NEW YORK — High-end retailers loved Patrick Robinson’s third collection for Perry Ellis, but when they called on Thursday to try to buy it, they were shocked to find out the clothes shown may never be produced.

The fate of Robinson’s 18-look collection is in limbo as a result of prolonged maneuvering between the designer and Perry Ellis International about how to proceed with his vision for a contemporary collection for one audience, while turning out a more mainstream product for another. Neiman Marcus, Saks Fifth Avenue and Bergdorf Goodman are all said to be interested in carrying the line that was shown on Wednesday, but Robinson told them after his presentation that he is not yet able to deliver.
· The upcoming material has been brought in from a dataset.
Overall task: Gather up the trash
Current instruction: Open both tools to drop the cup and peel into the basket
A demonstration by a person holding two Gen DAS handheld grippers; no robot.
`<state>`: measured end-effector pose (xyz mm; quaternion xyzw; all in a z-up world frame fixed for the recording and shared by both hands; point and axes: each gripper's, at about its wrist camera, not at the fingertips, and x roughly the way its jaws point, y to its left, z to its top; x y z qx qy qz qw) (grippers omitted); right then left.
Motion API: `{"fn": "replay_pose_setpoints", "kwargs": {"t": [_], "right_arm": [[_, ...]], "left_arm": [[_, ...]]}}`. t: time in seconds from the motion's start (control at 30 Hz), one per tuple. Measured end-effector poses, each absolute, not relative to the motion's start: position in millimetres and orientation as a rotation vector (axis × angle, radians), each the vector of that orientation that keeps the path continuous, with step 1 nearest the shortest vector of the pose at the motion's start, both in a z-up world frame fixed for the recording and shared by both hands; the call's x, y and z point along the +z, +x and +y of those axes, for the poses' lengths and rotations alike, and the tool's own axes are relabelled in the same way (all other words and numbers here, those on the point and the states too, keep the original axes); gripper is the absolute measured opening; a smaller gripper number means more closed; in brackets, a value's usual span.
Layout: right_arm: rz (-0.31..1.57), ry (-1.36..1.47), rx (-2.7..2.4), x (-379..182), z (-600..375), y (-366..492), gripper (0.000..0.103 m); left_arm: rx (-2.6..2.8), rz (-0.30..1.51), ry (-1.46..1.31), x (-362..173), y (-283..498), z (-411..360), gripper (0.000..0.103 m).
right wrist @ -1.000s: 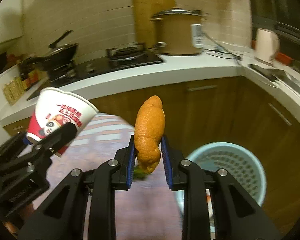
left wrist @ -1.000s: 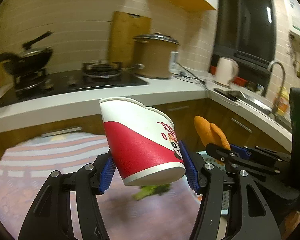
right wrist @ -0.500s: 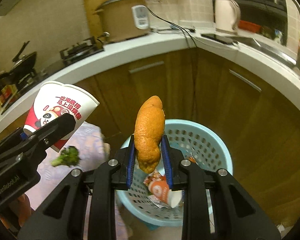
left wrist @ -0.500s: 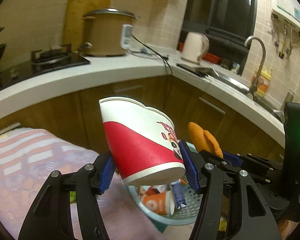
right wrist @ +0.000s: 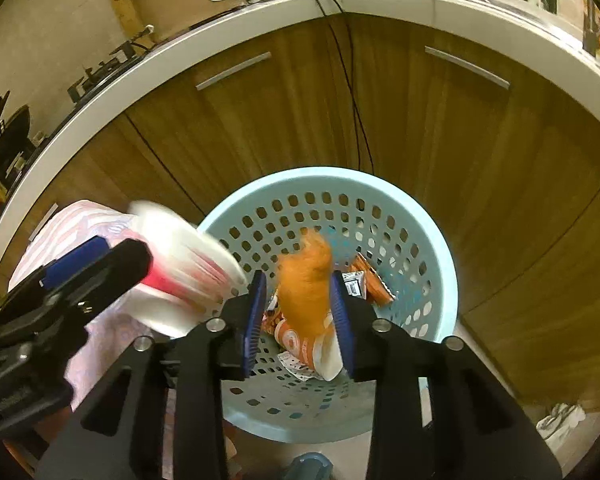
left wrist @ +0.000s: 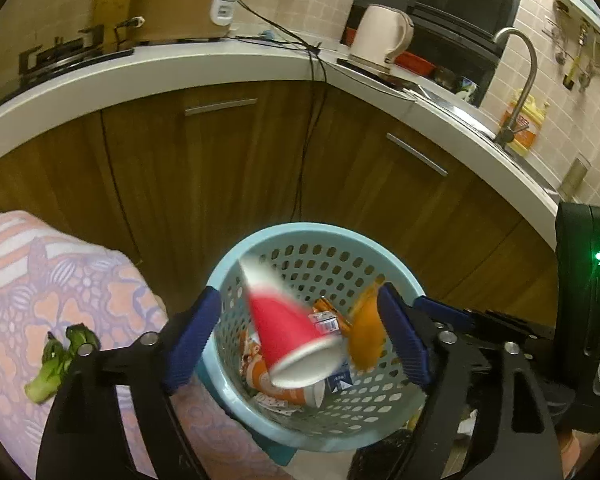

He said he had to turn away buyers from Bergdorf’s from his showroom on Thursday afternoon.

The crux of the problem is that Robinson wants to design a contemporary collection, but as an employee of a Perry Ellis International licensee, Public Clothing Co., he is mandated to produce a better-priced line of women’s sportswear under the label. That line is the sort of mainstream apparel destined for Dillard’s and Lord & Taylor, not Sarah Jessica Parker.

While management at Perry Ellis is talking with Robinson about producing his concept in a new division of P.E.I., on top of his design duties for the better line, no deal had been worked out by Wednesday, meaning the show could go on, but maybe not those clothes. A spokesman for P.E.I. declined to comment, while senior P.E.I. officials were traveling in Florida on Thursday for a corporate retreat.

Robinson’s contract dispute with Perry Ellis has been one of the summer’s most interesting fashion diversions, a yo-yo of emotional dealings that has ranged from the designer threatening to walk in June to a relative all-clear in July to whatever is the current state of affairs. But the biggest question now on the minds of the high-end stores is, Why would Perry Ellis bother to finance a fashion show of clothes when it is not able to produce them?

On one front, executives at P.E.I., Robinson and Public Clothing at the show on Wednesday all said they still want to reach an amicable solution. It’s just taking longer than expected. Robinson may also be playing to the court of public opinion, as he has received overwhelmingly positive reaction from the press and retail’s biggest players to his spring presentation — the third stand-out season in a row — and that could put pressure on P.E.I. to come up with the deal Robinson wants.

This story first appeared in the September 10, 2004 issue of WWD. Subscribe Today.

A deal could still be worked out in time for some of the collection to make summer deliveries, Robinson said on Thursday.

“Right now, they can’t buy the collection,” he said, referring to the upper echelon of retailers. “We have a collection we don’t really know what to do with.”

That said, a few pieces from the show will be worked into the better-priced line for Public Clothing, which is showing a separate line, business as usual. Perhaps it’s not the short-shorts made of layers of frilly lace, but a knee-length skirt with simple ruching that would play to a broader audience.

Wendy Chivian, president of the Perry Ellis division of Public Clothing, said the company does not have the right to produce Perry Ellis clothing at a higher price point such as bridge or contemporary (which no company does). The better line, which Robinson also designed, has been performing well since it was introduced for spring 2003.

“We just started market and it is going very well,” Chivian said.

The return of the Perry Ellis name in women’s wear has had its own bumps, having faltered under a previous license with Kellwood Co. But its prominent return with Public Clothing, boosted by a major ad campaign for the women’s collection and P.E.I.’s men’s wear for the spring season, could ultimately hinder the chances for a high-end version, considering Perry Ellis’ general distribution in mainstream department stores like Lord & Taylor and Dillard’s.